And though no school employee has ever been found guilty of negligence or malpractice in a case involving a student’s suicide, experts say, Ms. Wyke’s suit is worrisome for counselors.
‘He Was Just Confused’
In the Wyke case, Shawn’s mother alleges that school officials were told that her son had tried to hang himself a day earlier in a restroom at school. According to Ms. Wyke, another student discovered Shawn in the restroom, and the other boy’s mother called a school administrator later that day after learning of the incident.
The following day, Ms. Wyke said, the principal called Shawn into his office and told him that suicide was against “the Lord’s will’’ but did not call her or refer the boy to a psychiatric hospital.
However, officials from the Polk County, Fla., junior high school say that they were not told of Shawn’s suicide attempt in the restroom and that they did not talk to the 6th grader the day before his death in October 1989.
In her lawsuit seeking $2 million in damages, Ms. Wyke charges the county board, the school principal, and the assistant principal with failing to inform her of Shawn’s apparent suicidal condition. Ms. Wyke’s lawyer is seeking to add other officials, including the school counselor, to the complaint.
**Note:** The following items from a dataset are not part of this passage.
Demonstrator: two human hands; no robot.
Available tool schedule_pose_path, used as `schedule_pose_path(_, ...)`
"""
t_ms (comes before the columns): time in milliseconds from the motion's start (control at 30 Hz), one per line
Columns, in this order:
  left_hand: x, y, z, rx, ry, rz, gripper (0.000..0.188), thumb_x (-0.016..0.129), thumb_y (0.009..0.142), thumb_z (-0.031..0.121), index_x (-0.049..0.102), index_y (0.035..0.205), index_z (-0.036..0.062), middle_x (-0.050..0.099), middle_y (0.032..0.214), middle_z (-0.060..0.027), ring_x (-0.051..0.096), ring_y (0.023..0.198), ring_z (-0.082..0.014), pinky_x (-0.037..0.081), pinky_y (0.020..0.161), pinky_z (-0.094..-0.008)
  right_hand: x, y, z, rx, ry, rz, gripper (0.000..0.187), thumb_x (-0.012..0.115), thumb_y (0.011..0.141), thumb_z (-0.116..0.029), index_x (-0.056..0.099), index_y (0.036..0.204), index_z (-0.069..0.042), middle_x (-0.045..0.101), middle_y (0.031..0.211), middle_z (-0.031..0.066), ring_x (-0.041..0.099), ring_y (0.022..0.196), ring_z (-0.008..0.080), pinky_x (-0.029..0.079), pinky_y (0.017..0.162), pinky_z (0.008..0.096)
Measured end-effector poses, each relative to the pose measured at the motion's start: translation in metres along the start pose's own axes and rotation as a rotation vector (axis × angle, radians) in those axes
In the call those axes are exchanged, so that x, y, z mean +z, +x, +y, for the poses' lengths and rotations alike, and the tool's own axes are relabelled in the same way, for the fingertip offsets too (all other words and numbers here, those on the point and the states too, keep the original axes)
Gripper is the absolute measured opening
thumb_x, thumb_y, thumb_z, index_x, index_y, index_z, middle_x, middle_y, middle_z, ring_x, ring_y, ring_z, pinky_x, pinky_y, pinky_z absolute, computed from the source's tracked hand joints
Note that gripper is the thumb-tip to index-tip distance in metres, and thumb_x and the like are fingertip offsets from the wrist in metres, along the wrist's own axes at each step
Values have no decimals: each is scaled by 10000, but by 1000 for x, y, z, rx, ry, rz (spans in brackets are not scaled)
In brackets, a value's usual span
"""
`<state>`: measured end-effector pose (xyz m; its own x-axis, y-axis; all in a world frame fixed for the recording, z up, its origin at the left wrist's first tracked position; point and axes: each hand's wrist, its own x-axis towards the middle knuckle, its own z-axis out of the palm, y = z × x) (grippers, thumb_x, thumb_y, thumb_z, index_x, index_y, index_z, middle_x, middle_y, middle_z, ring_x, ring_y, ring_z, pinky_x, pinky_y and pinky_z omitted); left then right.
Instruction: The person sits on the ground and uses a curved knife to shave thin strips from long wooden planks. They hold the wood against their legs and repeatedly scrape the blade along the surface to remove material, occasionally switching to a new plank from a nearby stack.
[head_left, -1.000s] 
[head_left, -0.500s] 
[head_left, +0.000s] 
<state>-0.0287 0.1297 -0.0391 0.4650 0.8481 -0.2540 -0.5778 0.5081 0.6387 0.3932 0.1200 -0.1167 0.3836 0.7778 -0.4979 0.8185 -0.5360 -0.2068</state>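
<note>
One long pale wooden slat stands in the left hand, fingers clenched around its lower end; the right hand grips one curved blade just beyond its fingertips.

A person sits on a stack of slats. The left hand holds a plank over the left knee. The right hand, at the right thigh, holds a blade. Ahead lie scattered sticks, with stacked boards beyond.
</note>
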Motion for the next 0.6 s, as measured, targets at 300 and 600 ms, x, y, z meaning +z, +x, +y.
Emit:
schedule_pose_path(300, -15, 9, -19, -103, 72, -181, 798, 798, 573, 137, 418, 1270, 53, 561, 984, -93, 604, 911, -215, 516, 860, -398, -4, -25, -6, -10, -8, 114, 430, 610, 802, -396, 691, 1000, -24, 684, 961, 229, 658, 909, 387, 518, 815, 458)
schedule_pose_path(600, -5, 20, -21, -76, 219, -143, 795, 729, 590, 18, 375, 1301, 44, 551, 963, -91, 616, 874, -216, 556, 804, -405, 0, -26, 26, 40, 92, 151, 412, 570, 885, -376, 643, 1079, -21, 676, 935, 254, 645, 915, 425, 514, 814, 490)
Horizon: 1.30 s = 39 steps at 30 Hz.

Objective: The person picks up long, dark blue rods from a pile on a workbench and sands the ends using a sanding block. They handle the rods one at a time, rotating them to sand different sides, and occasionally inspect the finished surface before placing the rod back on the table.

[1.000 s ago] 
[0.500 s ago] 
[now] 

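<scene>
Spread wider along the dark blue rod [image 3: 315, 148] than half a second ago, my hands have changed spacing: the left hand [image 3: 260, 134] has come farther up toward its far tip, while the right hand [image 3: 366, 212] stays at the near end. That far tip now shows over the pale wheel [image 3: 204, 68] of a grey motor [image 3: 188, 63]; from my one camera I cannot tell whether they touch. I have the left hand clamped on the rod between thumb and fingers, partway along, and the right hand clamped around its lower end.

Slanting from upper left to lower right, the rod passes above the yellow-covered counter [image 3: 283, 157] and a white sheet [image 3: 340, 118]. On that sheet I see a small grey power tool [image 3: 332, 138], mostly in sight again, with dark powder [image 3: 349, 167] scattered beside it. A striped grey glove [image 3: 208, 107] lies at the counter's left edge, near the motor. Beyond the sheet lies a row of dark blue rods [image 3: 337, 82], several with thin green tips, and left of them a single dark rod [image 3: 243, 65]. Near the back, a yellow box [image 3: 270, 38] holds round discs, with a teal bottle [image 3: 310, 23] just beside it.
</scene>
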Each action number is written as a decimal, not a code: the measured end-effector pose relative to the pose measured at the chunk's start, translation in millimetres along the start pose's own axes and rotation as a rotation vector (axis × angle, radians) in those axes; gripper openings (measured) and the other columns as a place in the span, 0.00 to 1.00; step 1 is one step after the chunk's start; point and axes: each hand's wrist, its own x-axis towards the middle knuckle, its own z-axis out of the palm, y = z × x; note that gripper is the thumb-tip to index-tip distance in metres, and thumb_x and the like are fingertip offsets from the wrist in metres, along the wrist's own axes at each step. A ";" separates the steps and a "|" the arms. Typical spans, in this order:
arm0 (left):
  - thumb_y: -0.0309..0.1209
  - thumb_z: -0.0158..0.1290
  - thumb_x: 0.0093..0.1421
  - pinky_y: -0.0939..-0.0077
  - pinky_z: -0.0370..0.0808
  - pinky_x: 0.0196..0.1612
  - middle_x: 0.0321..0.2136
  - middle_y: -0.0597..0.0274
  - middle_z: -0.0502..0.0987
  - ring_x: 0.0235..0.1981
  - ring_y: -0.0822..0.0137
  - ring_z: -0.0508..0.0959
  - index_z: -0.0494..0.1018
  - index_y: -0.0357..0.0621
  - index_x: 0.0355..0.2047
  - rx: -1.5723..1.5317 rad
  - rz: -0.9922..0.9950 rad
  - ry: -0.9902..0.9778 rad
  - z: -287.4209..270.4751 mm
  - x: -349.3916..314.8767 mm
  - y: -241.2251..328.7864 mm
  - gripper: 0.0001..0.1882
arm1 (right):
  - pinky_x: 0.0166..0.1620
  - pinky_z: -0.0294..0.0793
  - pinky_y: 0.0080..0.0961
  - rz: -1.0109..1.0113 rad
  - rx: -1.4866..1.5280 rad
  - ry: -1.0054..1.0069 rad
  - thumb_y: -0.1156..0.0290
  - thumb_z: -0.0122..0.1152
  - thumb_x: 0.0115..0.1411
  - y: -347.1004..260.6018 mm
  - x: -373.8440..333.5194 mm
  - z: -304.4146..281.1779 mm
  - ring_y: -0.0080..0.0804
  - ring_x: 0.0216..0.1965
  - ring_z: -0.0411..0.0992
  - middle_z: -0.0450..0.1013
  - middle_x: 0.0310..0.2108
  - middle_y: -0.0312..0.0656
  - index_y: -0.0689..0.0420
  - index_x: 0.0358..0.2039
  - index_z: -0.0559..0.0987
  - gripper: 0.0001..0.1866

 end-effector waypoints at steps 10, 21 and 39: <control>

Their actions, according to Ms. Wyke’s complaint, constitute a deprivation of her and her son’s civil rights guaranteed by the due-process and equal-protection clauses of the 14th Amendment to the U.S. Constitution. The case is expected to go to trial this summer in U.S. District Court in Tampa, Fla.
“Shawn was an all-American boy. He was just confused and needed someone to talk to,’' said Clay B. Rood, the lawyer who is handling Ms. Wyke’s case. “His death could’ve been prevented.’'
Mr. Rood maintained that if the school officials had disseminated information on a “timely basis,’' Shawn would still be alive.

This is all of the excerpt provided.